### Work request
Lines from the opening of the material through the line containing "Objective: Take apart" must be duplicated word for word. Pictures are not.

### Material provided
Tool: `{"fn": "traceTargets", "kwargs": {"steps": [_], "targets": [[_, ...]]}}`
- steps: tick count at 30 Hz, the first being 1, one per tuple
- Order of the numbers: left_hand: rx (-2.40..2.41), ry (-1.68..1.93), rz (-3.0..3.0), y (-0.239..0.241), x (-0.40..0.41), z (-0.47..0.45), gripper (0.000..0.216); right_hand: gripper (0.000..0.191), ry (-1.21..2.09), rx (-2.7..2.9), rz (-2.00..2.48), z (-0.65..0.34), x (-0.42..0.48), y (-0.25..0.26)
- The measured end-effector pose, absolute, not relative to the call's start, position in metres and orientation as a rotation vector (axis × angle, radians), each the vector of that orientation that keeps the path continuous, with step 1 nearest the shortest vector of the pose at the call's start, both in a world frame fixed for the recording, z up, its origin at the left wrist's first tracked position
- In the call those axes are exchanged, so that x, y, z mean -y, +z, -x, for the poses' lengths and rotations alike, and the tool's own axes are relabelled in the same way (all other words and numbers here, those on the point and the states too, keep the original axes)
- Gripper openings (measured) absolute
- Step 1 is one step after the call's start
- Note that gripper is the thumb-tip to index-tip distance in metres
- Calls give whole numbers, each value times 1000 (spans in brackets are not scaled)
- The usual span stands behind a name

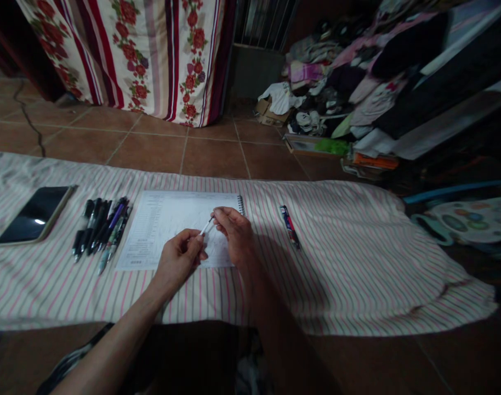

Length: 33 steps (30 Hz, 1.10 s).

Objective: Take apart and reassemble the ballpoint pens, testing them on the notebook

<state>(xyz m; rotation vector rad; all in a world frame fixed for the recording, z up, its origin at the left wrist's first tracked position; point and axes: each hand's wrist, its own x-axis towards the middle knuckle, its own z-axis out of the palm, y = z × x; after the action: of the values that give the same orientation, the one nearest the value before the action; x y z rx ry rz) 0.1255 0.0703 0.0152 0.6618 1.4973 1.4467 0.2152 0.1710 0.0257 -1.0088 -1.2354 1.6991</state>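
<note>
Both of my hands hover over a spiral notebook [164, 219] with a printed, ruled sheet on top. My left hand [177, 260] pinches the lower end of a thin white pen barrel [206, 226], and my right hand [234, 233] pinches its upper end. To the left of the notebook lies a bunch of several dark pens [102, 230]. A single blue and red pen [289, 226] lies to its right, beyond my right hand. At the far left, a smartphone [34, 215] rests face up with a dark screen.
Everything lies on a striped cloth [349, 274] spread over a brown tiled floor [147, 148]. Behind it hangs a floral striped curtain [152, 55]. A heap of clothes [353, 93] fills the back right, and a patterned toy mat [464, 222] lies at the right.
</note>
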Motion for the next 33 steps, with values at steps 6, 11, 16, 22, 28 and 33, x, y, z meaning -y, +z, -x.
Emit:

### Task result
Tool: `{"fn": "traceTargets", "kwargs": {"steps": [_], "targets": [[_, ...]]}}`
- steps: tick count at 30 Hz, the first being 1, one per tuple
- Order of the numbers: left_hand: rx (-2.40..2.41), ry (-1.68..1.93), rz (-3.0..3.0), y (-0.239..0.241), x (-0.40..0.41), z (-0.47..0.45), gripper (0.000..0.216); right_hand: gripper (0.000..0.191), ry (-1.21..2.09), rx (-2.7..2.9), rz (-2.00..2.48), z (-0.65..0.34), x (-0.42..0.48), y (-0.25..0.26)
- The measured end-effector pose, absolute, not relative to the call's start, position in metres and orientation as a rotation vector (axis × angle, radians), each the vector of that orientation that keeps the path continuous, with step 1 nearest the shortest vector of the pose at the call's start, both in a world frame fixed for the recording, z up, its origin at the left wrist's first tracked position
- In the call those axes are exchanged, so that x, y, z mean -y, +z, -x, for the poses' lengths and rotations alike, and the tool's own axes are relabelled in the same way (all other words and numbers here, those on the point and the states too, keep the original axes)
- Gripper openings (measured) absolute
- Step 1 is one step after the call's start
- Note that gripper is the thumb-tip to index-tip distance in metres
- Calls give whole numbers, each value times 1000 (spans in brackets are not scaled)
- The usual span stands behind a name


Length: 33 steps (30 Hz, 1.10 s).

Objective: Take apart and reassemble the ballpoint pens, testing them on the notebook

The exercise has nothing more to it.